Selon la légende, en Kabylie, une vieille femme (« tamγart di yennayer »), croyant sans doute qu’un rayon de soleil fait le printemps, sorti un jour où l’astre solaire brillait de mille feux pour se moquer de Yennayer, provoquant du même coup le courroux du mois sacré. Pour se venger, Yennayer emprunta un jour à furar, le mois de février, pour provoquer un terrible orage qui emporta la vieille présomptueuse.  Le terrible mythe de « la vieille de Yennayer » se décline en mille et une version. Reste ce jour emprunté à furar, appelé « amerdil » (l’emprunt). Voilà pourquoi le diner de Yennayer est aussi appelé le dîner de l’emprunt (« imensi umerdil »), et qu’il vise non seulement à augurer d’une année prospère mais aussi à éloigner les forces mauvaises.  Quant à la pauvre vieille, laide et redoutée, elle fut longtemps convoquée pour punir celles et ceux qui ne mangeraient pas à satiété et effrayer les enfants qui refuseraient de manger au réveillon de yennayer.

Une fête ecolo

Il ne faudrait pas oublier, à l’heure de l’urbanisation et des migrations vers les villes, que Yennayer est un rituel agraire, une fête écolo avant l’heure où traditionnellement les festivités visaient aussi à célébrer la nature, louer et dire son respect pour la terre nourricière. Partant il fallait la protéger : dans certaines régions on opère la taille des arbres fruitiers, supprime le bois mort, etc. pour renforcer le végétal et s’assurer d’une récolte abondante et de qualité.  De même, des tiges de lauriers roses, à l’amertume proverbiale en Kabylie, étaient plantées dans les champs déjà ensemencés pour en chasser vers blancs et insectes. On procédait aussi à l’enfumage des champs d’oliviers et de céréales, rapportait des branches vertes que l’on disposait sur les terrasses, dans les étables…
Yennayer, on envoie les enfants cueillir fruits et légumes. Bien évidemment, remontant en des temps anciens, bien avant l’arrivée d’un Dieu unique, il est d’usage d’implorer et de prier les forces divines pour assurer familles et villages de prochaine et fécondes récoltes. Ainsi fallait-il prendre soin de la terre et de son environnement. Un annuel rappel qu’il serait bon de remettre au goût du jour et de partager en ces temps de crise écologique globale.
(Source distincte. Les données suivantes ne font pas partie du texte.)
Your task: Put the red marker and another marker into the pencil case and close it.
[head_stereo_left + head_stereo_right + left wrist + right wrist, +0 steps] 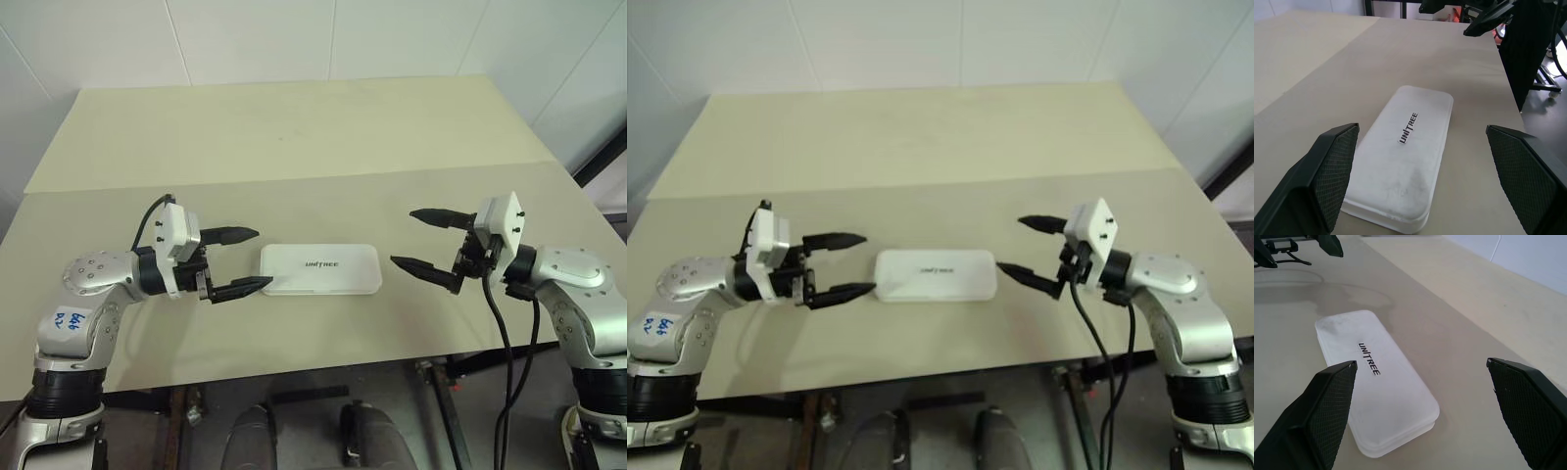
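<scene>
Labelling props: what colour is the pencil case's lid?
White, with small dark lettering; the pencil case shows best in the left wrist view.

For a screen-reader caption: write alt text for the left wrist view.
A closed white pencil case with dark lettering on its lid lies flat on a beige table, between the two open black fingers of the left gripper. The right gripper hangs open beyond the case's far end.

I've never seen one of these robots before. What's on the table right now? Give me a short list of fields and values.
surface: beige table
item: white pencil case, flat on the table
lid: shut, dark lettering facing up
markers: none seen on the table
left gripper: open, beside one end of the case, not touching
right gripper: open, beside the other end, not touching
held: nothing in either gripper
</scene>
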You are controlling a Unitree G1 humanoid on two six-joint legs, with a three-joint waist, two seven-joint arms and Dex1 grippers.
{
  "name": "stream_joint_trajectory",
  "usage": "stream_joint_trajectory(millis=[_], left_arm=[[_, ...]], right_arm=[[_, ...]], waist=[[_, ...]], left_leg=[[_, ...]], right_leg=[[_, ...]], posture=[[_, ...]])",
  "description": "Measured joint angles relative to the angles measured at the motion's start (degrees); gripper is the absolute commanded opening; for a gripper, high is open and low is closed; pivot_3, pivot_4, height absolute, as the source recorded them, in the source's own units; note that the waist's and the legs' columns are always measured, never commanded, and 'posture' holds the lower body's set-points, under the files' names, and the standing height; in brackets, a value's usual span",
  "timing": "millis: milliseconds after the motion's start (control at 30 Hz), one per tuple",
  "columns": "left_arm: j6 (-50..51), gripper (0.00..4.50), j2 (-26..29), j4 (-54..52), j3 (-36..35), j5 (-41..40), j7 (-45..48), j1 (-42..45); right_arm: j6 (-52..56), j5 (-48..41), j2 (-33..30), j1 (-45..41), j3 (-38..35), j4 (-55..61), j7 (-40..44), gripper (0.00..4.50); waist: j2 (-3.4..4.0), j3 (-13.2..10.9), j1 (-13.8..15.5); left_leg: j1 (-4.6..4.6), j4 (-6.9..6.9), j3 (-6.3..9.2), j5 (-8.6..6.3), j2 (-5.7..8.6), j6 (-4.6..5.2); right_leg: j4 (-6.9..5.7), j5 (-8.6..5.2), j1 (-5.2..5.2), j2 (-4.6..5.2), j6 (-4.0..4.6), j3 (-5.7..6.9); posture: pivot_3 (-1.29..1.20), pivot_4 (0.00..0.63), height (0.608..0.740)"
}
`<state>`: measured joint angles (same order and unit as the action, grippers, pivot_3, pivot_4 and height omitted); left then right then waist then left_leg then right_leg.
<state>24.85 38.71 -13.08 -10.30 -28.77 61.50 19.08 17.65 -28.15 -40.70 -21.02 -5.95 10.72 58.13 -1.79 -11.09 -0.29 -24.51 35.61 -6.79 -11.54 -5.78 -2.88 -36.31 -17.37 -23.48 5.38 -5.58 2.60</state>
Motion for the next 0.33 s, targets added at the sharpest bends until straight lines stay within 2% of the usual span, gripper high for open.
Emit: stream_joint_trajectory(millis=[333], left_arm=[[-0.4, 4.46, 0.0, -2.4, 1.0, -0.4, -2.1, 0.2]], right_arm=[[-1.4, 0.5, 0.3, -1.2, 1.1, -2.5, 2.7, 4.5]], waist=[[0.0, 0.0, 0.1]], left_leg=[[0.0, -0.03, -0.01, 0.0, 0.0, 0.0]], right_leg=[[0.02, 0.0, -0.01, 0.0, 0.0, 0.0]], posture=[[0.0, 0.15, 0.74]])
Dimension sociale et politique

Yennayer est fêté dans toute l’Afrique du Nord. Cette fête, nationale et nord africaine, rappelle un héritage, un patrimoine et une culture commune, par delà la diversité des régions, des pratiques et des langues en usage. Yennayer est l’occasion de rassembler les familles, les villages et les communautés installées en diasporas. Socialement ces festivités du nouvel an marquent  – demain peut-être davantage – un temps fort du vivre ensemble au sein de la société : moment de retrouvailles, de partage et de vœux de prospérité commune.
Le mouvement culturel amazigh a fait de Yennayer un rendez-vous important. Remis au goût du jour par l’Académie berbère – en France donc (voir l’article de Mourad Aït Mesghat) – Yennayer fait désormais partie des dates incontournables célébrées par le mouvement culturel berbère aux côtés du 20 avril (Tafsut Imaziɣen) ou du 25 juin (hommage à Matoub Lounès). Pas une année sans que le nouvel an berbère soit fêté par telle ou telle association, tel ou tel comité de village et autre tentative de regroupement de comités de villages au niveau de la tribu (Arch), histoire d’élargir le cercle du commun, des actions collectives et de la représentativité. Le but est partout le même : regrouper les forces associatives et citoyennes, défendre au mieux les intérêts (y compris écologiques) d’une région ou d’un regroupement de citoyens. Il en est en Algérie comme en France. Pour l’heure, force est de constater, qu’en France en particulier, on a davantage réussi à réinvestir une tradition et une symbolique qu’à créer une dynamique citoyenne et collective. Ainsi, chaque association célèbre Yennayer avec ses adhérents et amis, rendez-vous annuel chapeauté parfois d’un élu du cru, et chacune y va de ses festivités : scénettes théâtrales, sketches, chorale, musique, danse, friandises et préparations diverses confectionnées par les participants.
Très bonne fête, fête de la fécondité, du renouvellement, de purification, fête écologique et sociale, fête politique et du vivre ensemble. Aseggas ameggaz.